Vacation season is in full swing and tech companies, like most businesses, are trying to appeal to our wanderlust.
The biggest pitch so far has come from wireless carrier T-Mobile, which will eliminate roaming charges (for voice—and data) in Canada and Mexico starting on July 15. But there's plenty of other personal technology to consider, no matter where you're headed this summer.
Smartphones seem to run out of power just when you need them most — like when you have to call up to the house for more cold drinks to be ferried to the beach. So, an external battery pack is a necessity when traveling. After all, what good are those roaming charge-free T-Mobile minutes if your phone is dead?
There are countless chargers and mini power boosters on the market. In fact, I even saw some stacked next to the cash register in a women's clothing store recently. But to weather anything, including rainy camping trips and beach blanket basking, there's the $100 Outdoor Tech Kodiak Plus Portable Rugged Power Bank. Its rechargeable battery can fully charge a smartphone more than three times before it needs to be plugged in and the 10,000 mAh pack can endure being submersed in a few feet of water for up to 30 minutes — certainly long enough to handle being dropped in a cooler full of beer.
Digital warning signs
Radar detectors, controversial as they may be, have been part of the road culture since the 1960s Fuzzbuster. Keeping up with the times, today's models work with GPS for location-based alerts and pair with smartphones over Bluetooth. Some models piggyback on crowdsourced warnings about accidents and have updated databases listing photo enforcement locations.
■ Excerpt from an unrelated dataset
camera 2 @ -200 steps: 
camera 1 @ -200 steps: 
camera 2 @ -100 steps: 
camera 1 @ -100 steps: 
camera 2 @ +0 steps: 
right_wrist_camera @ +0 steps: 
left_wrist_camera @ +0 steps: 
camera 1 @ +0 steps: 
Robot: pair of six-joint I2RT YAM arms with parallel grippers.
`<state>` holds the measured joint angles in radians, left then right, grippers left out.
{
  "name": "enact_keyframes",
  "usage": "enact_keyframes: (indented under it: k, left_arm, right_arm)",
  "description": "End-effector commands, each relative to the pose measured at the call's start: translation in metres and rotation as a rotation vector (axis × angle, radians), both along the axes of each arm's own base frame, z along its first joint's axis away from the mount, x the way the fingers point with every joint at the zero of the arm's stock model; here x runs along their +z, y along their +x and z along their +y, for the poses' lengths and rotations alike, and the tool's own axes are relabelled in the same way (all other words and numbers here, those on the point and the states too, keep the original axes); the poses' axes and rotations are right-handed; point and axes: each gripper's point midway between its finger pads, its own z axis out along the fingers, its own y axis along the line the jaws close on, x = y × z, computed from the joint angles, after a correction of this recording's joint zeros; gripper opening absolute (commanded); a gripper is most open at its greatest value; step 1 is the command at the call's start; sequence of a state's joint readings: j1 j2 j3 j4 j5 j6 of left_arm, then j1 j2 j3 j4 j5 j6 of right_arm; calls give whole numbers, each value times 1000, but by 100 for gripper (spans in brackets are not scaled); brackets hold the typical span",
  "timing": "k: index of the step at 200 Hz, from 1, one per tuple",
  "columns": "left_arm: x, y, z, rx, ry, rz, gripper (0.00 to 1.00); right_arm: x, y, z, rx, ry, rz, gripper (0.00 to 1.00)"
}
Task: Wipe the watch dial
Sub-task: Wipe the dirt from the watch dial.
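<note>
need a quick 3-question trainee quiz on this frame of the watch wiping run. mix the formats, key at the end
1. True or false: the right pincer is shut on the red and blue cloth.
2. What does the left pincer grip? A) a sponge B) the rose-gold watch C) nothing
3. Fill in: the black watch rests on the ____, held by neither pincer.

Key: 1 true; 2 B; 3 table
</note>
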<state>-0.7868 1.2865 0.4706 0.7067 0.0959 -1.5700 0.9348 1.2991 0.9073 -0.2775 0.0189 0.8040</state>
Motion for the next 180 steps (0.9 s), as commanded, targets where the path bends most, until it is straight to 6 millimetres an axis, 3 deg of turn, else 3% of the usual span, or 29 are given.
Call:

Avoiding a speeding ticket isn't the only reason for using a radar detector. They can also warn drivers of unseen hazards, such as broken-down vehicles around a curve being assisted by law enforcement or, in the case of red light detectors, particularly dangerous intersections where added caution should be exercised. The Escort Passport Max2 is a $600 top-of-the-line model with built-in GPS and a database of fixed photo enforcement locations. The more modestly priced Cobra SPX 7800BT is just $250 and while it doesn't have built-in GPS, it can be used in conjunction with a free app to use a phone's GPS for red light alerts. It even integrates warnings with navigation and traffic data to ease your highway travails.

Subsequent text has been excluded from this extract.